Era década de 1940, quando, com vestes bem alinhadas e chapéu na cabeça, Abigail Alves Rodrigues seguia a pé de casa para o cinema. Ao fim da sessão, uma passada rápida na avenida Afonso Pena para praticar o “footing”. “Os rapazes ficavam encostados, e as moças passavam de lá para cá. Isso era normal na época, tinha na praça da Liberdade, no Floresta, no centro entre a praça Sete e a Tupis”, explica ao notar desconhecimento quanto ao termo que ela viu cair em desuso ao longo das últimas décadas. Nascida em Diamantina, em maio de 1918, quando Belo Horizonte tinha só 21 anos de inauguração, Abigail acompanhou muitas mudanças na capital, para onde se mudou aos 7 anos com a família.

Mais do que uma prática deixada no passado, o footing representa para ela a descoberta do amor. Foi em uma dessas idas e vindas que Abigail conheceu o marido, falecido em 1993. Da união deles, uma família de quatro filhos, oito netos e cinco bisnetos se formou.
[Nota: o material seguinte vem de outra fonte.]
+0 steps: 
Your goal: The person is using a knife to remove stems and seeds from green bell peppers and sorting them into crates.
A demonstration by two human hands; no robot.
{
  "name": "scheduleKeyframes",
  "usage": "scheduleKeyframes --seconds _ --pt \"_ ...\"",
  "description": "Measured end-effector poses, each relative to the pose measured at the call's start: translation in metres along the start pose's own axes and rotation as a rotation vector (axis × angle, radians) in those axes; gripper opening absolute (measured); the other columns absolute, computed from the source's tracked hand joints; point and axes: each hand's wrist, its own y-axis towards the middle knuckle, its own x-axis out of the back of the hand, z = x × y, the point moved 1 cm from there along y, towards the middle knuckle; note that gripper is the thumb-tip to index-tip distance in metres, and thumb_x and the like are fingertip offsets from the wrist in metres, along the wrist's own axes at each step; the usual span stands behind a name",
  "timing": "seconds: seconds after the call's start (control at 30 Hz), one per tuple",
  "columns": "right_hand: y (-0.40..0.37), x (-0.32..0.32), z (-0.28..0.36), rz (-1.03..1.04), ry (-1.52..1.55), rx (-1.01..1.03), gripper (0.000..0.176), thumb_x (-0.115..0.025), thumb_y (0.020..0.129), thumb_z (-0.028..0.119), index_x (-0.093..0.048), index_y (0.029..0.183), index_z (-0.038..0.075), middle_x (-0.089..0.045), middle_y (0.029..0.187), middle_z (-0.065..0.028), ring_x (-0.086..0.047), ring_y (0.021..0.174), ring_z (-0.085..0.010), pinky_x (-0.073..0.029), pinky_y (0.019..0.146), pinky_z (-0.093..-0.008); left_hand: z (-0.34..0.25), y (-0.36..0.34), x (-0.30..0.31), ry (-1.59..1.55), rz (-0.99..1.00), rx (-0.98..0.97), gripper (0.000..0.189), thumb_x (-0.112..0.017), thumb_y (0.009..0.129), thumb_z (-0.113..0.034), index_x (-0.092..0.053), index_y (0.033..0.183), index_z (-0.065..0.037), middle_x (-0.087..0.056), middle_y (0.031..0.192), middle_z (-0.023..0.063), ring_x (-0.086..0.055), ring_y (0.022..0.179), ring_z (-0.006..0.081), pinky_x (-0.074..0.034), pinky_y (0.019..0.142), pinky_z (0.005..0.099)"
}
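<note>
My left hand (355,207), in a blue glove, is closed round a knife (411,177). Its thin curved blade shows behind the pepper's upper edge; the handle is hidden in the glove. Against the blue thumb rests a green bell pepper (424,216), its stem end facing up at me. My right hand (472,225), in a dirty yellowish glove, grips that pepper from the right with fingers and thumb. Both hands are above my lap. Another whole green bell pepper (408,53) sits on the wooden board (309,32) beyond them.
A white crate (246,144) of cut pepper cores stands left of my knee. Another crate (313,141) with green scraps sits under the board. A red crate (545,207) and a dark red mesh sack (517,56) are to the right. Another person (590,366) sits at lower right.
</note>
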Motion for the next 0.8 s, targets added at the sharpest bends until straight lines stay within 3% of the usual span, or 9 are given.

Um dos bisnetos, inclusive, nasceu no dia 7 de dezembro, quando Abigail recebeu a equipe de reportagem com o sorriso aberto, uma vontade enorme de distribuir abraços (uma das grandes faltas que ela sente durante a pandemia) e uma história de vida de 103 anos para contar. 

Em mais de três horas de entrevista, das inúmeras lições deixadas por aquela experiente mulher, as que se destacaram foram as de que ser feliz e ajudar o próximo rejuvenesce. Cuidar de plantas e fazer doces saborosos também. Assim como contar piadas, bater um bom papo, tomar uma taça de vinho diariamente, cochilar depois do almoço, colecionar amigos e ter fé, nas pessoas e em Deus. Pelo menos, para a senhora Abigail tem dado certo.

Foi fazendo trabalho voluntário na Paróquia de Nossa Senhora Mãe da Igreja, no bairro Vila Paris, na região Centro-Sul de Belo Horizonte, há 40 anos, por exemplo, que Abigail não deixou a vida passar. “As pessoas costumam me falar que não acreditam que eu tenho 103 anos, e eu respondo que nem eu acredito”, conta com uma gargalhada daquelas que fazem quem está por perto rir junto. Sorriso que ela repete inúmeras vezes ao longo da conversa, o que traz a sensação de que o tempo passa diferente ao lado dela, uma hora corre como 15 minutos. 

Abigail não é saudosista nem lamenta pelas mudanças a que teve que se adaptar em um século. Aprendeu a lidar bem com o computador, usa o celular e a internet como seus aliados na comunicação com os filhos. Mas, quando pensa no que foi Belo Horizonte e o que é atualmente, ela não tem dúvida: “A cidade era muito melhor antes”, diz ao recordar que a capital era mais arborizada e as distâncias, menores, o que possibilitava passeios a pé. 

O bonde como transporte coletivo também é citado por ela como uma das alterações mais significativas na cidade. A substituição do veículo pelos ônibus mudou a rotina dos belo-horizontinos. “A gente pegava bonde, parava em algum lugar e andava o resto do caminho. Eu e minha mãe íamos à capela de Padre Eustáquio assim. Parávamos na estação no centro e caminhávamos até chegar. Era muito bom”, conta. Depois, os ônibus permitiram chegar a locais mais distantes e fizeram com que novas vias fossem abertas.

Mas, mesmo antes dessa facilidade de locomoção, a juventude belo-horizontina não deixava de se divertir. “A gente ia de bonde até certo ponto e ia passear, fazer piquenique na Serra, que se chamava Caixa de Areia, ia no Sion, que se chamava Fim do Mundo. Tinha uma hora dançante no Clube Belo Horizonte. Mas eu passeava pouco porque minha mãe era muito enérgica”, conta. 

Foi da mãe que ela herdou a religiosidade que a impulsiona a fazer o bem. Nos horários livres, Abigail faz artesanatos para serem vendidos em bazares feitos pela obra de caridade da paróquia. O dinheiro arrecadado é doado para creches e pessoas carentes. “Começamos o trabalho com poucas senhoras, agora temos muitas pessoas que participam, inclusive jovens”, diz.